PROBLEM REQUIREMENTS >>
Search each line below for the word "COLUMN" and list those that contain it.

================

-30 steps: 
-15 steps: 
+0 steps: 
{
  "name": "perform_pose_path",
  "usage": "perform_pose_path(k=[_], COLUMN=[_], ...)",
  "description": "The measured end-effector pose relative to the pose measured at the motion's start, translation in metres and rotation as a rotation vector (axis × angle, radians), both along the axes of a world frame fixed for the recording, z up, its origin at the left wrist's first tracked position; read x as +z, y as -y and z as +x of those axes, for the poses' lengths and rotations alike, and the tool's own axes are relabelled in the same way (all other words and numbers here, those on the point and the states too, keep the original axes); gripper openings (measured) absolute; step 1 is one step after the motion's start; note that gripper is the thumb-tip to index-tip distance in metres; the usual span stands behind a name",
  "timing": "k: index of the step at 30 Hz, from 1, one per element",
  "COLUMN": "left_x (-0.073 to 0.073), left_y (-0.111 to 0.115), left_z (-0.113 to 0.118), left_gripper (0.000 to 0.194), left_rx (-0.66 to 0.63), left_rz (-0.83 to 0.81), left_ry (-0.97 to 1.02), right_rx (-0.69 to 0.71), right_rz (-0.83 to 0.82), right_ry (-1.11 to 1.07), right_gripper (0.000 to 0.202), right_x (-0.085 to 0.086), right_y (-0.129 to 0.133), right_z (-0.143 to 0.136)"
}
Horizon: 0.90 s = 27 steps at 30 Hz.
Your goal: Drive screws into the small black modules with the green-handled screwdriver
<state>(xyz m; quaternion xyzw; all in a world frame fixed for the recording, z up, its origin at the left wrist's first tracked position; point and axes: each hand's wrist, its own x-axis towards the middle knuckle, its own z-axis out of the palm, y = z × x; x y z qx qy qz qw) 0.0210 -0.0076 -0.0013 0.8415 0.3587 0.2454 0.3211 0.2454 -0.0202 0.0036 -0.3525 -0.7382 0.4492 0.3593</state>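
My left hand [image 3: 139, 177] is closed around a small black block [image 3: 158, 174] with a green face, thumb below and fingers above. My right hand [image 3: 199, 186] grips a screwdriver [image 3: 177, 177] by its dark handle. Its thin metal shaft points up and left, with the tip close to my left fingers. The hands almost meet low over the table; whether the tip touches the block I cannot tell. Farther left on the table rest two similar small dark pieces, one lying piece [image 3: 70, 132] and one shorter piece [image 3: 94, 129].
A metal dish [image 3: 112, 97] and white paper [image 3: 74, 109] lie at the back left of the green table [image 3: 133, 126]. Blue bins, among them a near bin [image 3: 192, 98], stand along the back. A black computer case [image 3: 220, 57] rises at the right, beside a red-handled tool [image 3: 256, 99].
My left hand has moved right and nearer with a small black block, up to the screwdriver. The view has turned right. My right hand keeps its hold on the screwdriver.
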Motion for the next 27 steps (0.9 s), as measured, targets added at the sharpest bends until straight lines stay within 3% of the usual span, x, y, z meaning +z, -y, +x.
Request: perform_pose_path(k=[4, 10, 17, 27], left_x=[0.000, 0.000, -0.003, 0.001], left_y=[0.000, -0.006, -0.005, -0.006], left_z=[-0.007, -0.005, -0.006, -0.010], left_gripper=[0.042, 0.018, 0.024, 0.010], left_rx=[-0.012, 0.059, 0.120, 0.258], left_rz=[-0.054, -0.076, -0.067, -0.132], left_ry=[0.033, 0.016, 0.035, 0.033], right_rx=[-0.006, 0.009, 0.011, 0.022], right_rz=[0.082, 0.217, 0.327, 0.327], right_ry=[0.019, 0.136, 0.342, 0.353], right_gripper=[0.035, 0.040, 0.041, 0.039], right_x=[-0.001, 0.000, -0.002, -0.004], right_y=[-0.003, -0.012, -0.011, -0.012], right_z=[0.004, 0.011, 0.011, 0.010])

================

SOLUTION FOR THIS PROBLEM >>
  "usage": "perform_pose_path(k=[_], COLUMN=[_], ...)",
  "COLUMN": "left_x (-0.073 to 0.073), left_y (-0.111 to 0.115), left_z (-0.113 to 0.118), left_gripper (0.000 to 0.194), left_rx (-0.66 to 0.63), left_rz (-0.83 to 0.81), left_ry (-0.97 to 1.02), right_rx (-0.69 to 0.71), right_rz (-0.83 to 0.82), right_ry (-1.11 to 1.07), right_gripper (0.000 to 0.202), right_x (-0.085 to 0.086), right_y (-0.129 to 0.133), right_z (-0.143 to 0.136)"

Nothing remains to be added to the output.